→ TASK STATEMENT: In the data below, how many lines contain the string "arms"? Reply with the number only.

→ DATA PROVIDED:
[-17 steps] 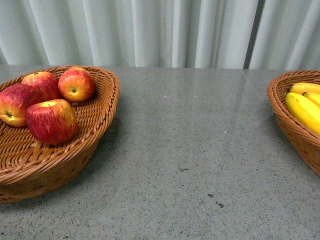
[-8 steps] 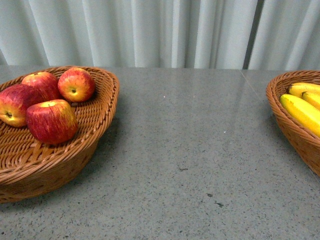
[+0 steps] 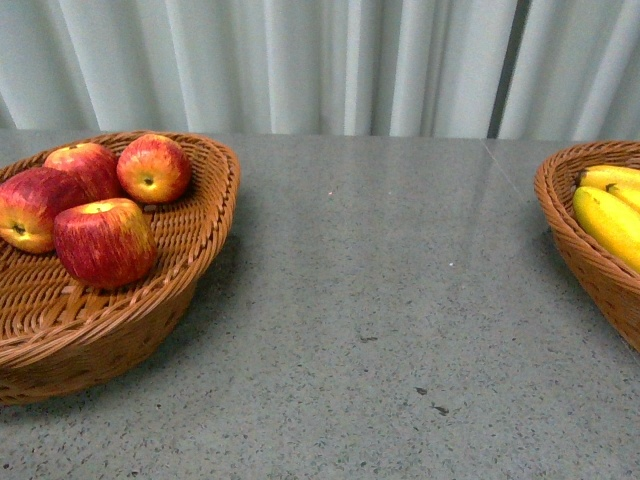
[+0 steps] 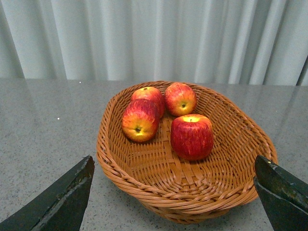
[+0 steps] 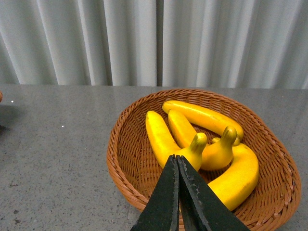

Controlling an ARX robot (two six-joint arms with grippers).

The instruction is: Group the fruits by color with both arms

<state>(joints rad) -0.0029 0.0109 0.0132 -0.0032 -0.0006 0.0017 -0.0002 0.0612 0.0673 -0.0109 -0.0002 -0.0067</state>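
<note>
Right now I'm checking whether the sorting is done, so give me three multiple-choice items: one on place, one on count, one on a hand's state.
1. Where do the apples lie?
A. on the bare table
B. in a wicker basket
C. among the bananas

2. How many bananas does the right wrist view show?
A. one
B. two
C. four

3. How is the right hand?
A. shut, empty
B. wide open
C. gripping a banana

B: all four rest inside the weave.
C: four yellow bodies in that basket.
A: fingers meet, nothing between.
</note>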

→ OUTPUT: 2